George began to feel that it was not a trifle to leave another
person to direct a letter of importance; he felt very sorry at the
thought of losing his father's money. Poor fellow! he had a worse
pain than this to endure.
The next morning, when the letters came from the post office, there
was one from Mr. Reid. The missing letter had at last arrived, and
the two hundred dollars were in it. The letter had been misdirected.
There was a mistake in the name of the place. The letter had been
sent to Washington, whence he had just received it, as the person
whose office it is to read these letters knew him personally, and so
could correct the mistake. He then related the sad story of the
clerk and his poor mother.
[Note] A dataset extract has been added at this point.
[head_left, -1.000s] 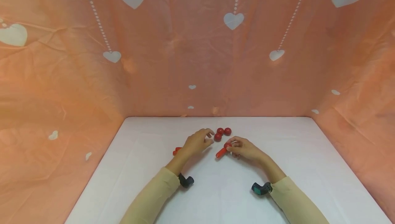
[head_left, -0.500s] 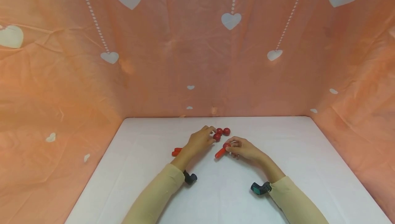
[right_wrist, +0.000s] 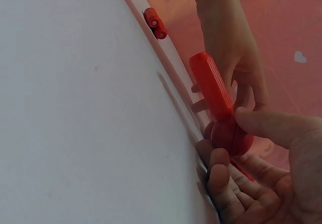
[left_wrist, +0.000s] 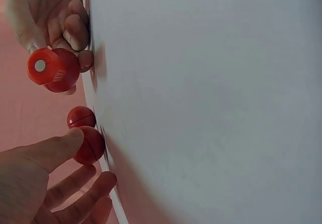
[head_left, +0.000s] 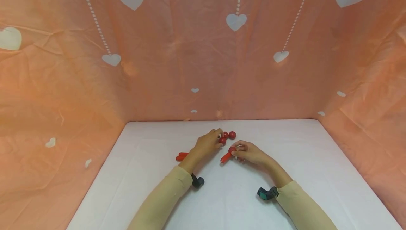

He added that he went to the poor woman's
house the very day that he left the town, intending to satisfy his
mind upon the question of her son's guilt, of which he began to
doubt—intending, if he found the young man innocent, to take him
back into the office, and if not, to try to induce him to restore
the money, and go, to recover his character, to some other place, to
which he would have helped him to remove. He was too late. He found
the house empty. "I pity the person," he said, "who misdirected that
letter—he was the unconscious cause of the ruin of two excellent
beings. We may blame the young man's violence, and may call him
foolish and passionate; yet it was a deep hatred of even the
appearance of sin and shame that made him do so mad an action as to
enlist in a wicked war."
Mr. Pratt now read this letter to his son. George covered his face
to hide his shame and sorrow; his heart was ready to break with
agony. He groaned aloud. He spoke not one word.
George was suffering in silence the bitterest of all pains which a
good mind can endure,—that of being the cause of misery to others,
through one's own wrong-doing. After a few moments, he started up
and exclaimed, "I must send word to the poor fellow that the money
is found and his innocence proved; let me do what I can to repair
the evil I have caused. If I write to the postmaster and tell him
the story, he will take the poor fellow back again. I have some
money of my own, Father, to pay for the travelling expenses of the
boy and his mother. All perhaps may yet be right. I can work. I will
do any thing for them. Poor Harry Brown—so proud and so honest! O,
Father! I hate myself. But how shall I send him word? the post is
not certain; let me think. Bill Smith said he was going to the war,
if he could get money enough for his journey. He would take my
letter. I'll be after him, and get him off in no time."
Away flew George; he gave Bill Smith the money, told him the story,
and sent him off for that very night, George then wrote to the
postmaster, and implored him to write immediately to Harry, and
offer him again the place in the office. George went to bed with a
heavy heart, still with the hope that poor Harry had not been
Now let us follow Harry and his old mother to Mexico. Many weeks
have passed since we left George mourning his fault, and sending up
prayers for the life of poor Harry. It is a few days after a battle.
On the ground, in the corner of a small tent, lies a poor soldier.
Bandages stained with blood are lying about. The poor sufferer is
very pale, and his face shows marks of pain. An old woman, whose
face is full of anxious love, sits by his side and holds his hand.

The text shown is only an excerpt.